[From the perspective of collectability, there are] ‘… two [significant] periods in Turkmen history: the era in which most Turkmen practised nomadic pastoralism and were organised according to indigenous structures of aﬃliation and leadership; and the period following their subjugation by the Russian colonial regime, which is associated with the sedentarisation of nomadic Turkmen and an increasing dependence on the market. (-) Mark Collard
’ The date marking the transition had been established at 1882, the final surrender of the Tekke tribe and the abandonment of Merv, a once thriving metropolis termed by chroniclers as “the mother of the world” .
All pre-1882 Turkoman weavings represent therefore the rarest and most collectible group of artifacts. Conversely, the later 19th and early to mid-20th century works are viewed as mostly decorative.
The period of Turkmen dominance of the Merv Oasis is often referred to as the Classical period, and weavings from that period; classical works.
The common characteristic is the classical Turkmen works can be only established in reference to later pieces which in comparison display busier fields, wider borders, and a finer structure.
‘A predominance of small ornaments in a Turkoman carpet may indicate a later period, as does (…) the ration of the width of the borders to the central field. In classical pieces this proportion is generally between 1:4 and 1:6.’
and ‘… old carpets are significantly more loosely knotted and coarser in structure. As the guls grew smalled and flatter, the knot count incresed and the carpets became ‘finer’.’ (-) Werner Loges Turkoman Tribal Rugs
Therefore, analyses of the technical struture, ﬁeld ornaments and border motifs in relation to negative space are essential to establish the age and provenance of a given Turkmen textile.
A study of the main carpet ornaments, and the gul in particular, provides evidence of the tribal origin of a given textile.
A gul consists of central ornament and the border; in the ﬁeld, between the border and central ornament there are projectiles. These appear to ‘darts’ in the Tekke gul (see below),
and ‘clovers’ in in the Salor, Ersari, and Saryk guls (see below).
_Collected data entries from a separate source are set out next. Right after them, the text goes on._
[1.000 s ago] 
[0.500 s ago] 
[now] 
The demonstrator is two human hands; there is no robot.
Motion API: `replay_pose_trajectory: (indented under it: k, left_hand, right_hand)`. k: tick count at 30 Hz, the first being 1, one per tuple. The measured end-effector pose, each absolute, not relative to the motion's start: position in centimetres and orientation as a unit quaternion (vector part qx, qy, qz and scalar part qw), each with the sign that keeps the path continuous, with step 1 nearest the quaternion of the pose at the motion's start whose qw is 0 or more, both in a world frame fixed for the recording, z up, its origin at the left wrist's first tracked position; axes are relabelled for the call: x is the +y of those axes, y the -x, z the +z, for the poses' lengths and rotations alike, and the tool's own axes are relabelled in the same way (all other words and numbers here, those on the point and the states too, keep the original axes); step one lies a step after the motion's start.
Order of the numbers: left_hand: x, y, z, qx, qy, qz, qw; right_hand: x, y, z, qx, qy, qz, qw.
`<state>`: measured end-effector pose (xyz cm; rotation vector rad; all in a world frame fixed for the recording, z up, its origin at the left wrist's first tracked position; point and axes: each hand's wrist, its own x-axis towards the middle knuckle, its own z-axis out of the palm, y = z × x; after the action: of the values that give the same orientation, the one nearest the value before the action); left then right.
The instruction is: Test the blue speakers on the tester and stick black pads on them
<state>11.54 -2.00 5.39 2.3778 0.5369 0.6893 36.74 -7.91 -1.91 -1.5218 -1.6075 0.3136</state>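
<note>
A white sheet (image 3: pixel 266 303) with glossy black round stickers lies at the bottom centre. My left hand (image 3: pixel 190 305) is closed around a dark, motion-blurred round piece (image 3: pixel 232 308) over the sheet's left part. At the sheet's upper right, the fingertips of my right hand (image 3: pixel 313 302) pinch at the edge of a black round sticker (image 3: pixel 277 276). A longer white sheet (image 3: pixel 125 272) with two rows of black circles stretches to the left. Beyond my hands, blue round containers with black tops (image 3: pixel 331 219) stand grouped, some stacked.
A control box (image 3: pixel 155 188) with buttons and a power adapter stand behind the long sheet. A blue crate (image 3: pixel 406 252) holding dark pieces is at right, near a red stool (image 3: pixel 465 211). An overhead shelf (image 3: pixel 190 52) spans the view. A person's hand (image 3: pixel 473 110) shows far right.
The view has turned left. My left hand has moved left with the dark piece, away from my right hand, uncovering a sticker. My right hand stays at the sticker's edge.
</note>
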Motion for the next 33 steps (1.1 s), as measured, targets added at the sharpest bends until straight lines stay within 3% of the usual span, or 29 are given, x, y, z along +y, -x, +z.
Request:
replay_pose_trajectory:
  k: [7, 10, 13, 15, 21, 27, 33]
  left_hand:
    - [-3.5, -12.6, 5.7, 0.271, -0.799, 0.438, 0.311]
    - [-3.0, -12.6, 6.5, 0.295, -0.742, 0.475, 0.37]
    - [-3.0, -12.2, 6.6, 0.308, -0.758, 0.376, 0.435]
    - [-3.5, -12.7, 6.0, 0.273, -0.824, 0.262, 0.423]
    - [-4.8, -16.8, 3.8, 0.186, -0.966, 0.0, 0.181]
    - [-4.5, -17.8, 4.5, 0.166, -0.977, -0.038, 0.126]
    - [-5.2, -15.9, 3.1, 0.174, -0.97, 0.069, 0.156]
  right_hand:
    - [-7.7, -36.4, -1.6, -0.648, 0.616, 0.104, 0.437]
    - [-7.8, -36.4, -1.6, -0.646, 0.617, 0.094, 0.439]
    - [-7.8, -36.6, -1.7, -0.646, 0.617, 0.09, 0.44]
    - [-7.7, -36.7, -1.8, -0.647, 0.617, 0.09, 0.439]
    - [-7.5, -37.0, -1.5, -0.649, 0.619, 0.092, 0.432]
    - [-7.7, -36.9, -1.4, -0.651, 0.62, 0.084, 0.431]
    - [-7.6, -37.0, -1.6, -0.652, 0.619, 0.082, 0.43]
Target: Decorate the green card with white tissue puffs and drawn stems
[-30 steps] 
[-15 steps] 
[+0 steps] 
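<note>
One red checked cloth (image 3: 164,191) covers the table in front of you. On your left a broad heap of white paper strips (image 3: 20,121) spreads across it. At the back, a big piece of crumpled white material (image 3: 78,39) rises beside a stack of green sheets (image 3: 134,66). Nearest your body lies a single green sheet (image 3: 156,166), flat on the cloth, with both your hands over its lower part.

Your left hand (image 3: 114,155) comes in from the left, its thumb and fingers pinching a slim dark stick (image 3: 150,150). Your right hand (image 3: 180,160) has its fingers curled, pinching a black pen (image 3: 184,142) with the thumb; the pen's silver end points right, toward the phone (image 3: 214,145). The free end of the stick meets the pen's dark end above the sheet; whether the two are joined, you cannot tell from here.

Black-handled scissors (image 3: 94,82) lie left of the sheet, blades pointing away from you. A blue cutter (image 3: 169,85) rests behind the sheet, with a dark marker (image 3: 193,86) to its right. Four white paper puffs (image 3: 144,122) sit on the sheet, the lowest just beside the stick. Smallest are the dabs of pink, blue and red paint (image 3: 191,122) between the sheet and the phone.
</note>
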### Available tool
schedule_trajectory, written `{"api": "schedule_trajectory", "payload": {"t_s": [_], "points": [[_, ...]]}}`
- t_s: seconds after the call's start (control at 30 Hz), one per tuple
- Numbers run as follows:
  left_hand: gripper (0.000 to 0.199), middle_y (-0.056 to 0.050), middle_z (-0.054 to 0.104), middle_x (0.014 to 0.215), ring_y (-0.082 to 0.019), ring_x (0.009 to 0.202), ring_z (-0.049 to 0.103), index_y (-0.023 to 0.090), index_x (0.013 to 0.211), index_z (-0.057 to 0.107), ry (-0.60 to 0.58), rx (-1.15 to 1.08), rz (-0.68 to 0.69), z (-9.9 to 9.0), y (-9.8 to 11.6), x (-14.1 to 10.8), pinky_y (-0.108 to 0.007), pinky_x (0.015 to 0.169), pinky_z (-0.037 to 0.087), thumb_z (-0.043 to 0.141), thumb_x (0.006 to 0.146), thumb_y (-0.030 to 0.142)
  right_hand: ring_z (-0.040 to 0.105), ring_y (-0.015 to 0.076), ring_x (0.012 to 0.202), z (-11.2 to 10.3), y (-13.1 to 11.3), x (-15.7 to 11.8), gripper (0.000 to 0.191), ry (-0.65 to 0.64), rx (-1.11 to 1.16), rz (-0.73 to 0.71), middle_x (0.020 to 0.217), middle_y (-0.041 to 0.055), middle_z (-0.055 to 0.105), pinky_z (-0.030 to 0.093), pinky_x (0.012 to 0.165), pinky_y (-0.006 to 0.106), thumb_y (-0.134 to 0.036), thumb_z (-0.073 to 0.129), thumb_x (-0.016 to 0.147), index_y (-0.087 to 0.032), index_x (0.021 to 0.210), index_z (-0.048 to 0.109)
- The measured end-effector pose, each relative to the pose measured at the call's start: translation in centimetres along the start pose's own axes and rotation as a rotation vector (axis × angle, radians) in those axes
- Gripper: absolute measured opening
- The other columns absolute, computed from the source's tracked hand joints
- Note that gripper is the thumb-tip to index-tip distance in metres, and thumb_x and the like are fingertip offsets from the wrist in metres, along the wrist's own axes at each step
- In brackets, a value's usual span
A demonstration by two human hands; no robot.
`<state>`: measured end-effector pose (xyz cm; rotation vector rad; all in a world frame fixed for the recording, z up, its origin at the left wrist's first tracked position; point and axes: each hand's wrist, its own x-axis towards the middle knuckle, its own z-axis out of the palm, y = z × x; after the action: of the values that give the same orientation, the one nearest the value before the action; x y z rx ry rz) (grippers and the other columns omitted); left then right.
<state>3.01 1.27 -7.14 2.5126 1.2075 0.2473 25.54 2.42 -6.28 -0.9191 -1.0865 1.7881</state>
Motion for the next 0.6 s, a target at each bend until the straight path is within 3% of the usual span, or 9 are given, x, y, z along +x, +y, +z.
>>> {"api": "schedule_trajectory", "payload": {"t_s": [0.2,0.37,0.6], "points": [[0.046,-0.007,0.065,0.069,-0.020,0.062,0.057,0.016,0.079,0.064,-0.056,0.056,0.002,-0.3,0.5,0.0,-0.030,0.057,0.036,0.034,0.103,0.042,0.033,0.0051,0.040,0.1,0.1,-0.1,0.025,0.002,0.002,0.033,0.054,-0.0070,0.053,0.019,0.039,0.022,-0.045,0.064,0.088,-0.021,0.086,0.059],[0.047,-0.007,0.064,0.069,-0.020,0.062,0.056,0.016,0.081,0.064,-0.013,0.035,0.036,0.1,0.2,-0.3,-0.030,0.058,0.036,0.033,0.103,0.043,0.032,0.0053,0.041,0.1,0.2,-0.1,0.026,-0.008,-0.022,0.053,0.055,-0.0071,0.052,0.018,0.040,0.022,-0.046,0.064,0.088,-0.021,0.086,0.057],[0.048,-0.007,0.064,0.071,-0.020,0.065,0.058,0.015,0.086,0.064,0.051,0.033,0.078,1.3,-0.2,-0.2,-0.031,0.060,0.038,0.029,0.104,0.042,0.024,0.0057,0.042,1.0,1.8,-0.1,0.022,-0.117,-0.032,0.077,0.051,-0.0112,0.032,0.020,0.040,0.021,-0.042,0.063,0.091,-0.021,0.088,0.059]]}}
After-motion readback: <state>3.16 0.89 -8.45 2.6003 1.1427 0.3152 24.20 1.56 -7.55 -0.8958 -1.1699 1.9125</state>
Furthemore, while the clovers in the Salor gul display a single stem, Ersari and Saryk guls show two.
Prior to the Russian expansion and colonization of Central Asia ‘For centuries the Turkoman people have been bonded together in strongly independent tribal groups. ‘
However, the numerous battles and the final defeat of the Turcoman tribes at Merv (1882) mark the begining of a steady erosion of culture.
The construction of the Trans-Caspian railway encroached on the Turkoman territories forcing many tribes to relocate to Iran and northern Afghanistan.
The Trans-Caspian military railway was inittialy built to facilitate the Russian troops to penetrate Central Asia; armoured trains were a most efficient military means to expand and control newly conquered terrirories. These trains transported troops and later supplies and amunition.
During this period that followed Turkoman women continued to produce various textiles, carpets, chuvals, etc. but not only were those a far cry from the classical period works, they no longer represented, at least not to the same extent, the specific tribal identity.
James Allen, an authority of the subject of Turkman textile arts suggests that ‘The real classical period was before the railroad and when firearms changed to ground rules of their life. The transition period from the bow and arrow horse mounted warrior phase and Turkmen on the run and looking for a place to live their life ‘as well as possible’ was before the Merv Oasis period. This is when the Turkoman weaving arts reached their peak.
The transition, from the production of textiles mainly for domestic use to a more commercial production on a larger scale, Allen argues, was from 1780-1820. This pushes back the prime period of collectable pieces so far that ‘too few pieces exist for the world market’.
A more convenient arbitrary date was established by antiquity merchants to those woven before 1882 (the battle at the Merv Oassis).
At the Merv Oasis, 1847-1882, Turkman rugs were produced in unprecedented quantities and sold to finance the war against Russia.
The Turkmen lost and their traditions started to deteriorate after their defeat. The weaving of the Tekke before 1882 was largely copied from antiques the tribe held; many Merv period pieces have the designs of true classical pieces. They can only by told apart by true schollars (Allen)
This is when the Turkoman weaving arts reached its peak; rugs were produced in unprecedented quantities and sold to finance the war against Russia.
The transition, from the production of textiles solely for domestic use to more commercial production on a large scale, Allen argues, was from 1780-1820 pushing ‘back the prime line of collectable pieces back so far that too few pieces exist for the world market’. A more convenient arbitrary date was established by antiquity merchants to 1882 (the battle at Merv Oassis.)